= Rabâ-ša-Marduk =

Rabâ-ša-Marduk, “great are (the deeds) of Marduk”, was a prominent physician, or asû, from the city of Nippur who was posted to the Hittite court of Muwatalli II (c. 1295–1272 BC short chronology) in Anatolia in the thirteenth century BC, apparently as part of a diplomatic mission of Kassite king Kadašman-Turgu (1281–1264 BC short chronology).

==Biography==

His name was uncommon. Another Rabâ-ša-Marduk was governor of Isin but this was not until the reign of Nabu-apla-iddina, around four hundred years later.

Rabâ-ša-Marduk received twelve sūtu, where a sūtu is ca. 0.27 hectares, of high quality dates for his sacrifice, in the 11th year of Nazi-Maruttaš on the 19th day of the month of ulūlu (around August 1296 BC). Four years later, he again received a crop of dates for sacrificial services rendered. Then, in 1290 BC, he was supplied a mina of tallow for a journey to Babylon. There are a series of tablets recording rations for Rabâ-ša-Marduk excavated at Nippur of uncertain date but possibly up to Nazi-Maruttaš’ 21st year, including one provisioning another journey to Babylon.

A medical tablet originally from Babylon was found in excavations at Assur. It was probably one of the scientific and literary works looted by Tukulti-Ninurta I during his conquest of the city. It is accompanied by a colophon on lines 36 to 38, “Eighteen prescriptions for headache (lit: seizing of the temple), first tablet, from the hand of Rabiā-ša-Marduk.” Amongst the remedies it includes:

If a ghost seizes a man so that he continuously has a headache, you knead fox gr[ape…] with extract of kasû, [you bind it on and he will recover]. If ditto, [you take] old grease from the door of the city gate, [(the one which) stands] on your right when you are going out […] (that) night (and) that day, you twine (it) together with a cord. You wrap (the grease) in a tuft of wool an[d bind it on his temple].
— Rabâ-ša-Marduk, Tablet VAT 10267, obverse lines 23 to 26.

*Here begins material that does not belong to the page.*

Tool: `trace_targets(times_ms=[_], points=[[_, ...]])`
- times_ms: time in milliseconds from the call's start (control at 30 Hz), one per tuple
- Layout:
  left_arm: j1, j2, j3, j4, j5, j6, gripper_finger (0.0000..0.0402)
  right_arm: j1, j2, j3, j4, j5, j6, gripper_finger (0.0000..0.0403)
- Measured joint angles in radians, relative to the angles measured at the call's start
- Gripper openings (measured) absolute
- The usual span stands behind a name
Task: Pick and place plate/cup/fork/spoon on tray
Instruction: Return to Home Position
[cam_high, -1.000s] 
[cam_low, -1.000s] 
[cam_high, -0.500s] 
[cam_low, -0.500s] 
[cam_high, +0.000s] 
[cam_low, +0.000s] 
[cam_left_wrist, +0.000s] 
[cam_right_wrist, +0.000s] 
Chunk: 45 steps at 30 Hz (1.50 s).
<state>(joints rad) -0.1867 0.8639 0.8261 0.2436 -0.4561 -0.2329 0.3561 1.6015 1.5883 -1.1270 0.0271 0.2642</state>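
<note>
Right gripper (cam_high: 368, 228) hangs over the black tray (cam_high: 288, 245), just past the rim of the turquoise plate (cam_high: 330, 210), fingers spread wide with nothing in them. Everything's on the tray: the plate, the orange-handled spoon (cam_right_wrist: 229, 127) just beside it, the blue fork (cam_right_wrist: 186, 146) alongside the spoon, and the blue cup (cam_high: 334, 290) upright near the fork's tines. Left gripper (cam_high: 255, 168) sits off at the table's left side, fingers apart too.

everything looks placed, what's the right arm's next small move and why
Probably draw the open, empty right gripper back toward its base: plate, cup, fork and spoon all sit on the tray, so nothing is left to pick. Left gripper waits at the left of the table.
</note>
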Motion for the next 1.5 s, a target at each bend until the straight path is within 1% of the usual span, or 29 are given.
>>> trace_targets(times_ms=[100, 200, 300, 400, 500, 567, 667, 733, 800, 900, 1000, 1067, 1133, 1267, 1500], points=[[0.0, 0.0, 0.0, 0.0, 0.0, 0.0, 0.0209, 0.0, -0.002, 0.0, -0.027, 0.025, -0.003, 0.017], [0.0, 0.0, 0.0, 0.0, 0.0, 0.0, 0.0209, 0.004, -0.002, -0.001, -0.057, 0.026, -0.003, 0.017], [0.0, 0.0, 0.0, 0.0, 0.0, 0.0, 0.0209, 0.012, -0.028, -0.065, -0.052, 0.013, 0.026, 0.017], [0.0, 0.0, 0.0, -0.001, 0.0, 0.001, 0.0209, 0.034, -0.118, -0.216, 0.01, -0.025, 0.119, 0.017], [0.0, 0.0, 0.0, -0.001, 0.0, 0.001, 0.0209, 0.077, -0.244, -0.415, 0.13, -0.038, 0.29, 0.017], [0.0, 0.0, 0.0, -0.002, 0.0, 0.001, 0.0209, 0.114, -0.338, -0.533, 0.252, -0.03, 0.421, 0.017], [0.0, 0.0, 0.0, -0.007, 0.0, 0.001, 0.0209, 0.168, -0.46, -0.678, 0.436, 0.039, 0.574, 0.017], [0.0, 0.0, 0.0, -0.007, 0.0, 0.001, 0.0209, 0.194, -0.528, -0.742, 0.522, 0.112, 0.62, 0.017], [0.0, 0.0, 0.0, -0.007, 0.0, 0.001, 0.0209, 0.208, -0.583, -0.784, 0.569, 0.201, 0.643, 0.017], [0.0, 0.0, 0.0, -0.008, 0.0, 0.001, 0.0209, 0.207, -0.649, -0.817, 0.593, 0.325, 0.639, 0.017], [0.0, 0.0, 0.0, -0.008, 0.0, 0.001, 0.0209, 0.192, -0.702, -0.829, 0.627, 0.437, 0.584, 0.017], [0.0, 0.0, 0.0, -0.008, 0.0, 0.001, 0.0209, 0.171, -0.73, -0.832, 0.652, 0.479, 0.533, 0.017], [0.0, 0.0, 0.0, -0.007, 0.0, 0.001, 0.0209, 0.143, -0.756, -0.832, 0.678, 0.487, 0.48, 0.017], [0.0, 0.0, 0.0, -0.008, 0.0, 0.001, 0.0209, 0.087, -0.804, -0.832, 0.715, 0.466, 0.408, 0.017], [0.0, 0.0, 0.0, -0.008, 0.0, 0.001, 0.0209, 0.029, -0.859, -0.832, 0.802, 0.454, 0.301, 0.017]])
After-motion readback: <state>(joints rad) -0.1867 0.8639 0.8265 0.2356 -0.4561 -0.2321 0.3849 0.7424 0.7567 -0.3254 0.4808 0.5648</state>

A later work, šumma amēlu muḫḫašu umma ukāl, a therapeutic exorcist work known primarily from the library of Ashurbanipal shares much of the content and may have borrowed from it.

His mission to the Hittite court must have taken place during the first half of Kadašman-Turgu’s reign as this was when there was an overlap with that of Muwatalli’s rule. He was accompanied by an incantation priest. His host, Muwatalli, was the only Hittite king known to have not fathered a son of the first rank (i.e. his primary wife, the Tawananna) and this may have been the reason behind the importation of foreign experts. If so, the effort was in vain as Muwatalli would be succeeded by Urḫi-Teššup, the son of a concubine, who reigned briefly under the name of Mursili III before his overthrow. Nevertheless, Rabâ-ša-Marduk was enticed to stay with the provision of a fine house and a marriage to a member of the king’s family. The Kassite king Kadašman-Enlil II (1263–1255 BC short chronology) would complain bitterly to Ḫattušili III about the failure to return loaned artisans, but Ḫattušili countered that the, now probably elderly, physician was free to go as he pleased.